For this exercise, return exactly the lines of the material below that begin at the one with "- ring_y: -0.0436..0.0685" and stop after the one with "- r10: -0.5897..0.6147".

Exercise data
━━━━━━━━━━━━━━━━

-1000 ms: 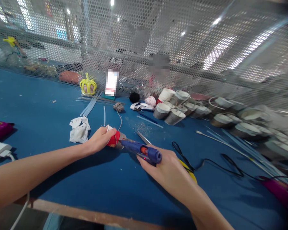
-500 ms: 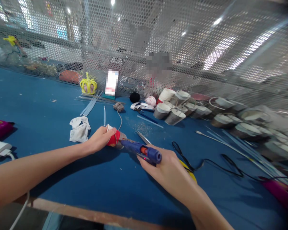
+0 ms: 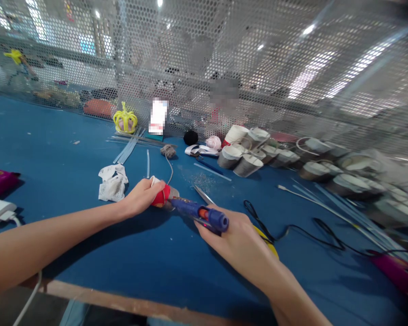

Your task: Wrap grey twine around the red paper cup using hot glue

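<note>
My left hand (image 3: 144,194) is closed round a small red paper cup (image 3: 161,195) lying on its side, with grey yarn wound about its far end. A strand runs from the cup back to a small ball of grey yarn (image 3: 168,151). In my right hand (image 3: 229,233) is a blue hot glue gun (image 3: 193,210), its nozzle at the yarn-covered part of the cup; whether it touches I cannot tell. Scissors (image 3: 204,195) lie just behind the glue gun, their blades showing. Yellow handles (image 3: 267,242) peek out beside my right hand.
Several yarn-wrapped cups (image 3: 248,165) stand at the back right. Glue sticks (image 3: 131,147) and a crumpled white piece (image 3: 113,182) lie on the blue table (image 3: 71,167). A black cord (image 3: 302,231) trails right. A perforated metal screen (image 3: 190,54) closes off the back.
Almost nothing differs. Both hands keep their places on the cup and the glue gun, with at most a very slight shift.
</note>
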The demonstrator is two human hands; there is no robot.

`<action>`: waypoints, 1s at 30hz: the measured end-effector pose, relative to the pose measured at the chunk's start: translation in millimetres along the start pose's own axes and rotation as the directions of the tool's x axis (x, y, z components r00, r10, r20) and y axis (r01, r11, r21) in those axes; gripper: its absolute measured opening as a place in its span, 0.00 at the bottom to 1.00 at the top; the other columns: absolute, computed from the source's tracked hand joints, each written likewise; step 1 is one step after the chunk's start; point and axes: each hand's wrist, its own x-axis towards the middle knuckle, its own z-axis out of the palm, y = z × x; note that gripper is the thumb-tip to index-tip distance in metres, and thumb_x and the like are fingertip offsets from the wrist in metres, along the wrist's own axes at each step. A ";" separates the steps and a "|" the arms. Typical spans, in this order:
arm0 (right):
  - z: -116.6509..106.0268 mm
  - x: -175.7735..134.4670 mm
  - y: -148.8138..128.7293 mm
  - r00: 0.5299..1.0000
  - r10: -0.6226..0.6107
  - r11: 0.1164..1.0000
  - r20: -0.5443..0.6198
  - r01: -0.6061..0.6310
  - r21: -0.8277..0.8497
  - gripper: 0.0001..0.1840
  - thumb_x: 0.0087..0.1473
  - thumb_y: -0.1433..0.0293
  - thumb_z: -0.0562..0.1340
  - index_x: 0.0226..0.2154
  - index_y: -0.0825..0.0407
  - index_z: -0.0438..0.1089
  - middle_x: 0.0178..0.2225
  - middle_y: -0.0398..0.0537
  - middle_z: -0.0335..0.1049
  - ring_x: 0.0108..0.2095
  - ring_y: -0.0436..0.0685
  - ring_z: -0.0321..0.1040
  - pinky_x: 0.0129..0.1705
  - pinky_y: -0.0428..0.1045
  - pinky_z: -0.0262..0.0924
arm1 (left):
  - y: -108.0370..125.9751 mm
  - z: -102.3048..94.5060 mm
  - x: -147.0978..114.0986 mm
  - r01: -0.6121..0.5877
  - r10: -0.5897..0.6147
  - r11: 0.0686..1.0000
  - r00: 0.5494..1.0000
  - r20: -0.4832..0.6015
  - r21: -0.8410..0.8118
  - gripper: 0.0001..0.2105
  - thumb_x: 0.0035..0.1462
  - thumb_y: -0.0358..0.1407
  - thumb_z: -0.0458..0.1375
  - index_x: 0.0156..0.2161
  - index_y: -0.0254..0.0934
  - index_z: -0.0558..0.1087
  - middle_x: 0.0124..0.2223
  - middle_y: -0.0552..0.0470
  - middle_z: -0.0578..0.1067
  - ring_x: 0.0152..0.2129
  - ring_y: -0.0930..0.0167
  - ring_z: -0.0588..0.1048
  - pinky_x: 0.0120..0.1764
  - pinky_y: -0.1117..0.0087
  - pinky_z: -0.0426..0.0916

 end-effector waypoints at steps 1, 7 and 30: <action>0.2 0.3 0.1 1.000 0.006 1.000 -0.015 -0.006 0.006 0.10 0.46 0.71 0.53 0.17 0.52 0.56 0.15 0.37 0.55 0.16 0.45 0.47 0.18 0.42 0.45 | 0.2 0.0 -0.3 -0.008 0.008 1.000 1.000 0.002 0.009 0.16 0.49 0.41 0.46 0.26 0.29 0.69 0.22 0.49 0.72 0.20 0.72 0.68 0.24 0.74 0.62; 1.4 0.6 1.7 0.999 0.029 0.999 -0.029 -0.029 0.022 0.10 0.46 0.71 0.54 0.17 0.52 0.56 0.15 0.36 0.54 0.16 0.45 0.47 0.18 0.42 0.45 | 1.2 0.1 -1.9 -0.030 0.031 0.997 1.000 -0.003 0.064 0.17 0.49 0.41 0.45 0.27 0.29 0.70 0.22 0.49 0.72 0.20 0.71 0.69 0.23 0.74 0.61; 0.7 -0.3 1.4 0.998 0.059 0.997 0.028 -0.060 0.047 0.10 0.46 0.70 0.54 0.16 0.52 0.54 0.14 0.36 0.52 0.16 0.44 0.44 0.16 0.41 0.44 | -0.2 -0.6 -0.7 -0.026 0.028 0.996 0.999 -0.025 0.088 0.16 0.48 0.41 0.45 0.25 0.29 0.68 0.21 0.50 0.70 0.20 0.71 0.67 0.23 0.74 0.61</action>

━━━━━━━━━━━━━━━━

Exercise output
  - ring_y: -0.0436..0.0685
  - ring_z: -0.0321..0.1040
  - pinky_x: 0.0129..0.1705
  - pinky_y: -0.0428..0.1045
  - pinky_z: -0.0262..0.0924
arm1 (left):
  - y: -108.0370..125.9751 mm
  - z: -102.3048..94.5060 mm
  - x: -147.0978..114.0986 mm
  - r01: -0.6121..0.5877
  - r10: -0.5897..0.6147

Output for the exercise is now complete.